If she was pregnant, the focus of her life would change, but maybe she was ready for that. Maybe she was ready to be a mom. To have a little sidekick no matter what life threw at her. She could do that. She had her resume out to a dozen places, and she could set up a crib in her little studio apartment and research bottles and diapers and baby food and stuff. Just… take the next nine months to redirect her life into something more meaningful.
Something more meaningful.
She glanced at the tests, but they hadn’t given a result yet.
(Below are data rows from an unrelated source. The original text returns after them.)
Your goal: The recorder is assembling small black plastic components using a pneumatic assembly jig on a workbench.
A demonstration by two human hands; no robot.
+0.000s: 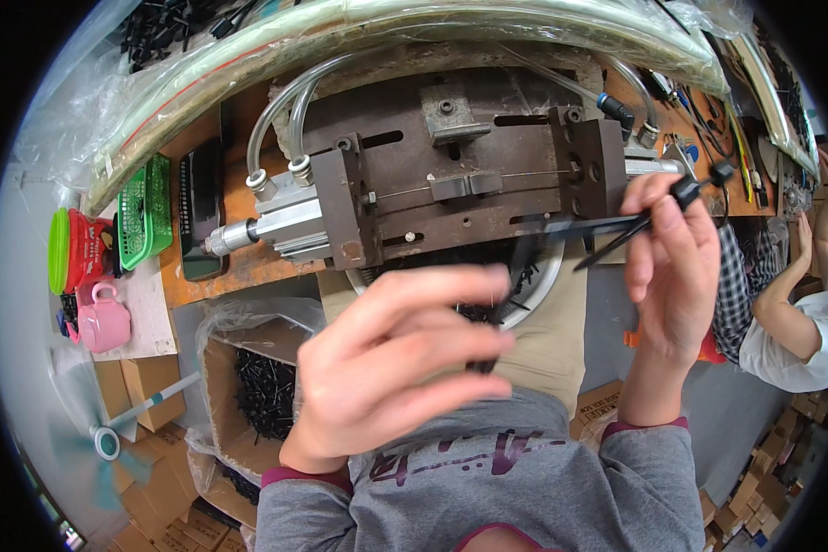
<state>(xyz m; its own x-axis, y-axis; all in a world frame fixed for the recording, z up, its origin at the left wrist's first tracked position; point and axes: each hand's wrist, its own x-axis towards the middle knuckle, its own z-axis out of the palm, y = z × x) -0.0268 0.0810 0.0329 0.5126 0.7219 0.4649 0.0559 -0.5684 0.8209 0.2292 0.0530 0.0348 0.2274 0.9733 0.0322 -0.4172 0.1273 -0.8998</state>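
Note:
My right hand [676,267] is raised at the right and pinches a bundle of black plastic ties [616,232] near their heads, the strips pointing left toward the machine. My left hand [400,354] hovers low in the middle with fingers curled, fingertips closing on small black pieces [483,365] over a round metal bowl [541,281] on my lap. Behind both hands stands a rusty brown metal press fixture [469,175] with a silver air cylinder [281,221] on its left side.
An orange workbench [239,267] carries the fixture, clear hoses [285,110], a green basket [145,212] and a black tray [200,212]. A pink jug [103,317] stands at left. A lined cardboard box of black parts [262,391] sits at lower left. Another person [787,322] works at right.

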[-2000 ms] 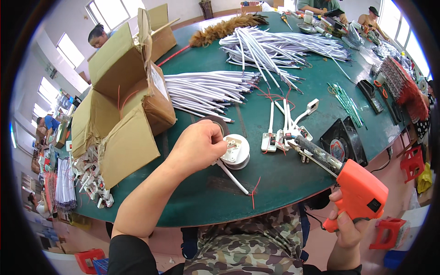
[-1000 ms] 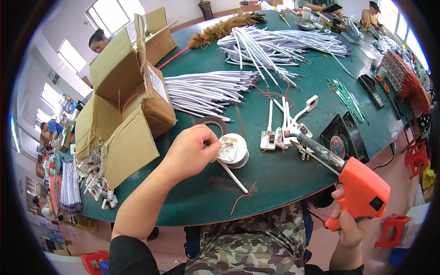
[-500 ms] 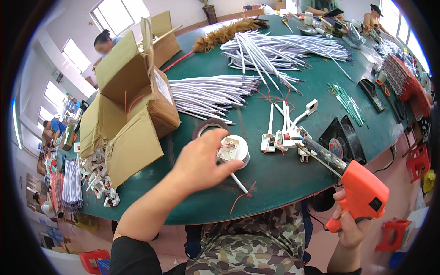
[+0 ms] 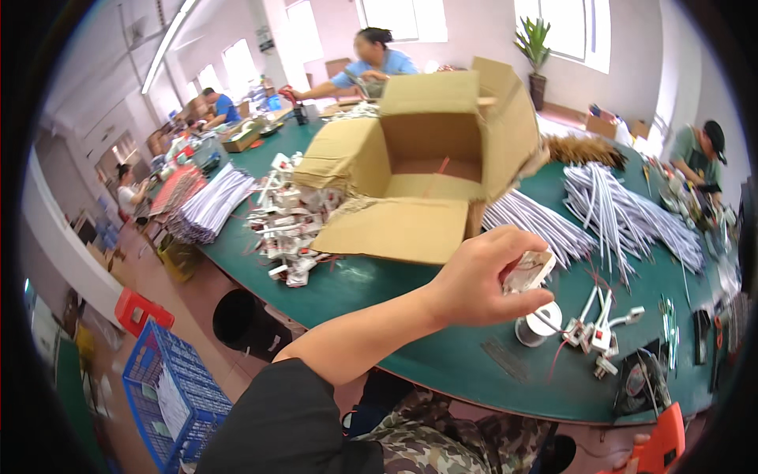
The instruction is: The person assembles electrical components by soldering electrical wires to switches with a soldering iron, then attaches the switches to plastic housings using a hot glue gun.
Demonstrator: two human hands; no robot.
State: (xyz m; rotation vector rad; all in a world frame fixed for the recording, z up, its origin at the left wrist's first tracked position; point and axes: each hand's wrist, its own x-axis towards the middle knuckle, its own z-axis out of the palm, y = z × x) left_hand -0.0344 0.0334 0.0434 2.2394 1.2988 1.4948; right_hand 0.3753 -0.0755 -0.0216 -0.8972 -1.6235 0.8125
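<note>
My left hand (image 4: 485,276) is closed round a white plastic socket housing (image 4: 533,271) with thin wires inside, held above the table to the right of an open cardboard box (image 4: 430,229). Just below it stands a spool of solder wire (image 4: 537,332). At the lower right edge, my right hand (image 4: 630,454) is partly out of the picture, gripping an orange soldering gun (image 4: 668,442). Several white wired sockets (image 4: 602,338) with red switches lie right of the spool, near a small black fan (image 4: 636,379).
Piled white switch parts (image 4: 292,217) lie left of the box. White cable bundles (image 4: 541,221) spread behind my hand. A blue crate (image 4: 170,403) and black bin (image 4: 249,324) stand on the floor at left. A person in blue (image 4: 379,63) works across the table.
The view has swung left. My left hand has lifted the socket housing away from beside the spool toward the box. The soldering gun now sits at the lower right edge, still in my right hand.
</note>
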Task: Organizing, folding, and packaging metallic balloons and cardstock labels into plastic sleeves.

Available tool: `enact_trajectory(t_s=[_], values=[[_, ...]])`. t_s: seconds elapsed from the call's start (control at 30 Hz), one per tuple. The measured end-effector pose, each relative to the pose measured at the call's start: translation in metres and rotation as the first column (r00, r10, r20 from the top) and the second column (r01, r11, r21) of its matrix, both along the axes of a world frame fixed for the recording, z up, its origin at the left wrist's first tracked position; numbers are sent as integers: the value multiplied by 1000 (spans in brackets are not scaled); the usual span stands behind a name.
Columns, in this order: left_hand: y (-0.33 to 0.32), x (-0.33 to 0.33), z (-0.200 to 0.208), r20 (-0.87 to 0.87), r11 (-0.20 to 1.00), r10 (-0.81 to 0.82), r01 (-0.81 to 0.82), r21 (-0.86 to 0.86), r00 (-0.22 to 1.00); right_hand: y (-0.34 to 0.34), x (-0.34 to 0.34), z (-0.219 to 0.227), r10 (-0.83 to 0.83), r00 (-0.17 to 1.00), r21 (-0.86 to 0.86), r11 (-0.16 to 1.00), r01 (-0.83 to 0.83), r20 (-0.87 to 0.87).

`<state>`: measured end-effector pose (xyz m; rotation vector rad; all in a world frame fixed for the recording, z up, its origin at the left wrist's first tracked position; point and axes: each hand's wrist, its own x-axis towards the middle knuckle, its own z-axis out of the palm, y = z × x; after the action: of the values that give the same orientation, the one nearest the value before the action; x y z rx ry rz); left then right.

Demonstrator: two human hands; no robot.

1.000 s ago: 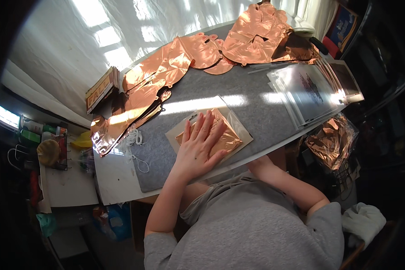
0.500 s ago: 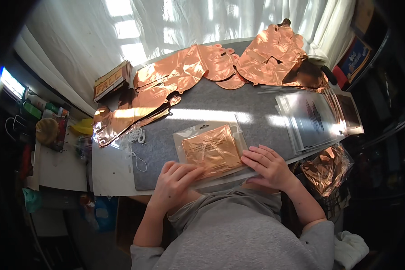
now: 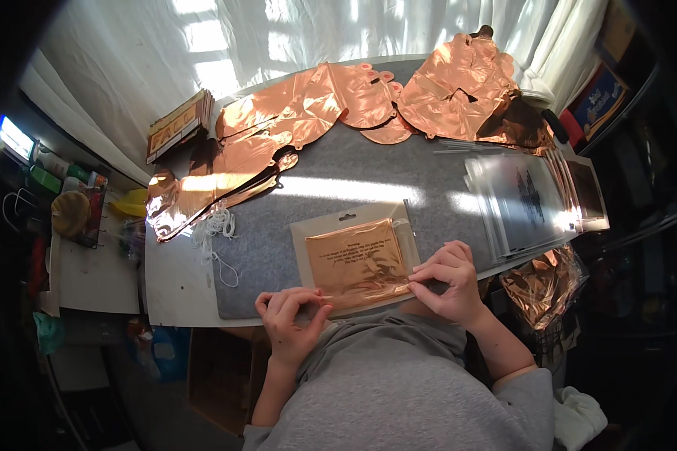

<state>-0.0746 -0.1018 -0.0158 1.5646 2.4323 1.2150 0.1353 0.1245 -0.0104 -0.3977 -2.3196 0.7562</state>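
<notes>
In front of me at the table's near edge lies a clear plastic bag (image 3: 301,248) with a hanging hole at its top. It holds a flat folded copper foil piece (image 3: 352,252), seen under dark print. My left hand (image 3: 293,319) is at the bag's lower left corner, fingers curled toward the thumb on its edge. At the lower right side, my right hand (image 3: 451,284) pinches the bag's edge between thumb and fingers. Both hands are closed, and the plastic between them looks creased and shiny.
Copper foil balloons (image 3: 301,113) spread along the back. A stack of clear bags (image 3: 515,199) lies at right, with a bagged foil bundle (image 3: 541,286) below. White string (image 3: 217,225) and a stack of printed cards (image 3: 180,128) are at left. An open cardboard box (image 3: 222,372) stands below.
My hands have gone from lying on the bag to pinching its lower edge at both sides. The bag's plastic now looks flatter, and its print shows more clearly.
</notes>
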Motion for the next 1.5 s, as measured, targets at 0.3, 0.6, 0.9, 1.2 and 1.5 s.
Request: enact_trajectory(t_s=[0.3, 0.6, 0.9, 1.2, 1.5], values=[[8, 5, 6, 75, 998, 45, -47, 28, 996, -8, 14, -17, -121, 991, 262, 956, 133, -60], [13, 23, 35, 134, 960, 15, -51, 276, 991, -33, 28, -3, 71, 966, 483, 855, -188, 250], [48, 70, 152, 256, 105, -869, 347, 932, -425, 74, 120, 111, -651, 718, 679, 413, 607, -246], [44, 69, 167, 193, 143, -756, 131, 981, -626, 218, 209, 6, -941, 261, 514, 336, 789, 215], [38, 36, 151, 137, -54, -814, 308, 950, -564, 194, -19, 60, -431, 901, 320, 863, 392, 58]])
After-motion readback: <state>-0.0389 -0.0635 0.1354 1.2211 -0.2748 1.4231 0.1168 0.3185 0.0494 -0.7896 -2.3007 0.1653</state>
Or…the test could be negative, and it would mean her wolf was just yearning for a baby again. She’d pouted every time Annabelle had taken birth control during her relationship with Matthew, wishing for a little pup to nurture. But Annabelle wasn’t ever trying for a baby with him. He would’ve been a terrible dad. A terrible partner. He would’ve resented her and made her feel bad and, someday, he would
’ve made the child feel bad for existing, too. That’s what Matthew had been good at.
Until he’d matured and wanted to commit to her, she hadn’t wanted to bring a baby into their lives, and Matthew had never matured. He’d only wasted her time. And then one spontaneous night had occurred with Quickdraw, and now she was here.
If the test was negative, it was okay. Her life would meander on just like it always had. Find a job, work the job, sleep, eat, see Raven as much as she could, and maybe build something big with Quickdraw. She couldn’t do that is she was pregnant. He didn’t want children. He wouldn’t want to build with her.
She’d chewed her thumbnail to the quick.
It would be great if she wasn’t pregnant. Right? Yes.
But a little Quickdraw would be cute. A little brute of a boy with dark eyes and a protective streak like his daddy. Little baby wranglers on his little baby butt and cowboy boots from the time he could walk. Cowboy boots? She was already shopping for cowboy boots. Her—Annabelle Faulk—who had never worn cowboy boots in her life.
She looked down at the test, but the indicator only had one line. Not pregnant.
She dropped if fast and staggered back a few steps, stood there, her shoulders heaving with her breath.
Not pregnant, so no baby wranglers. No little sidekick. No mothering.
Annabelle was shocked at the depth of disappointment she felt.
Had she wrapped her head around a pregnancy that much? That she would feel this…this…emptiness without it?
The wolf was quiet. Too quiet. She wasn’t howling or pitching a fit or forcing a change. She was just watching and waiting, almost smug.
Annabelle narrowed her glowing blue eyes at her reflection in the mirror and approached the sink again. She picked up the first test and studied the results window. Was that a faint second line? So faint.